“The Government Should Have Already Presented This Tax to Congress”
Correio Braziliense reports:
“Sindcerv executive president Márcio Maciel said the lack of clarity is worrying the sector because companies have already begun financial and operational planning for 2027.
“He stated that one of the principles of the tax reform is tax burden neutrality, and argued that the total tax burden should not increase.”
Assessment
Sindcerv’s intervention is a textbook example of how the alcohol industry uses the tax reform process to lock in low rates before the public health evidence can shape the debate. The lobby’s demand for “tax burden neutrality” – that the total tax on beer must not rise under the new system – is the opposite of what an effective health-based alcohol excise tax is designed to achieve.
The beer lobby’s central claim that Brazilian beer is “among the most heavily taxed in Latin America” and that Brazilian beer carries a 56% tax “burden” is built on a methodology that bundles every tax across the entire production chain – energy, transport, packaging, retail – and presents the cumulative figure as the tax in the consumer price.
As Big Alcohol Exposed has documented, the WHO’s standardised measure reveals the beer lobby’s lie: at 2.28%, Brazil’s beer excise tax share is the lowest in the Region of the Americas among countries that actually tax beer. Honduras taxes beer four times more on this measure; Nicaragua nearly ten times. Even IBPT’s own 2026 data places the total tax share on canned beer at 39%, not 56%.

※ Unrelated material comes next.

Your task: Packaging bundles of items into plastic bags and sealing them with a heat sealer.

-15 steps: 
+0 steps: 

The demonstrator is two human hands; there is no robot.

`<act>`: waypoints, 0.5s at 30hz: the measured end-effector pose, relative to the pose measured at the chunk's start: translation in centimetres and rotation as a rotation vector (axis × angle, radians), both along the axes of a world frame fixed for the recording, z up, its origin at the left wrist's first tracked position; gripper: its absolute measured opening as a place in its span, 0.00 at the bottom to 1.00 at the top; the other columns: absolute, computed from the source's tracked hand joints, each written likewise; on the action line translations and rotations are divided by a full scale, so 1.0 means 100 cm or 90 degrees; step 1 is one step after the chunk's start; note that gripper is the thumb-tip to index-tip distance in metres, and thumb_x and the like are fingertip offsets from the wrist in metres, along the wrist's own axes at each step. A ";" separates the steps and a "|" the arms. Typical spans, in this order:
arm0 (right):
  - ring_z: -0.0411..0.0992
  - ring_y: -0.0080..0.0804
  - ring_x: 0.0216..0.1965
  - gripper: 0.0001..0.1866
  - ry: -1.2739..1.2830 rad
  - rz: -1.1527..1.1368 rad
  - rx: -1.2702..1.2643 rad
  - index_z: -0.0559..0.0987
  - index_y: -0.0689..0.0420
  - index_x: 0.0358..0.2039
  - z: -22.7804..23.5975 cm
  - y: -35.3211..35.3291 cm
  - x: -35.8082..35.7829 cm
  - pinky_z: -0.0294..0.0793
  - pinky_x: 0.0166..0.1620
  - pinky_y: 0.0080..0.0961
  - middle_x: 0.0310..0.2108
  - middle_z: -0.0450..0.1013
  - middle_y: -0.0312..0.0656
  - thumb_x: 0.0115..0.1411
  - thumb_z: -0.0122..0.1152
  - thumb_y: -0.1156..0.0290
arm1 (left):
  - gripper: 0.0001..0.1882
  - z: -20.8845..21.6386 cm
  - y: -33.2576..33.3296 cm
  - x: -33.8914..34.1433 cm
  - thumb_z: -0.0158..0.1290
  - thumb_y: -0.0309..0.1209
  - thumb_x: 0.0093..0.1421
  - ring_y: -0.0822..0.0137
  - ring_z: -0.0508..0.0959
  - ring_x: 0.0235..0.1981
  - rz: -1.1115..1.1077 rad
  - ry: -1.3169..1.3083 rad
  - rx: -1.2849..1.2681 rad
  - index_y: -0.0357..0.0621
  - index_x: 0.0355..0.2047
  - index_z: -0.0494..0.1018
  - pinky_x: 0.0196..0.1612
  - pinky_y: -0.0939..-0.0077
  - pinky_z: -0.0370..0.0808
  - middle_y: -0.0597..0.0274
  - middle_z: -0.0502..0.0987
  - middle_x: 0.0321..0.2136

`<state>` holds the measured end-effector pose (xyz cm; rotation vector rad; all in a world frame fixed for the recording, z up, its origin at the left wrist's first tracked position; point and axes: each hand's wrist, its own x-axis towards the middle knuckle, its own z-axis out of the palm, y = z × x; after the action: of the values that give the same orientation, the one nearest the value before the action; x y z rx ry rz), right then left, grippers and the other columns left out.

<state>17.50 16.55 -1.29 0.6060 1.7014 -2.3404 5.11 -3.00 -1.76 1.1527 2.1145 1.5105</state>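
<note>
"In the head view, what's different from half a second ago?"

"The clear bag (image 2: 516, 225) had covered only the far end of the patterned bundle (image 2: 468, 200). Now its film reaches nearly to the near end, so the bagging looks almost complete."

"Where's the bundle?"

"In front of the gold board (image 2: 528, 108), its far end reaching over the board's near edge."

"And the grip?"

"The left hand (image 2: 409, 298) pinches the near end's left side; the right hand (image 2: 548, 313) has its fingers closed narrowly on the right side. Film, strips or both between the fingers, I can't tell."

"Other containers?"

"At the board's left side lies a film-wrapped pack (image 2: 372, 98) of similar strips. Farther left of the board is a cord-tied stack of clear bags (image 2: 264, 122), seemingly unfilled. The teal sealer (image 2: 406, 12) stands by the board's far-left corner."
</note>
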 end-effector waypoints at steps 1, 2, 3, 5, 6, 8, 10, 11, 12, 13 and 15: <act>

Sindcerv presents itself as the voice of nearly 2,000 breweries, but its board is supplied entirely by Ambev and Heineken Brasil, which together control around 85% of beer production in Brazil. The beer lobby is a coordination platform for two global alcohol giants whose pricing strategies already demonstrate the market’s capacity to absorb significant price increases. But these increases flow currently to shareholders, making the people of Brazil pay for the harm caused by the products of the major beer companies, instead of becoming public revenue where they can be used to pay for the costs of harm and to reduce this burden.
Reports indicate that the Lula government has decided to delay the selective tax rate proposal until after the October 2026 elections, wary of handing the opposition a “more expensive beer” campaign theme. That delay is itself a victory for the alcohol industry lobby, which benefits from every month the current low rates remain in place.
WHO recommends that countries raise real alcohol prices by at least 50% by 2035.
A working paper from the Universidade Católica de Brasília recommends a selective tax on beer of at least 34.3%. The post-election debate is Brazil’s window to set rates at the levels the evidence supports and the people want. But the alcohol industry is working to close it before it opens.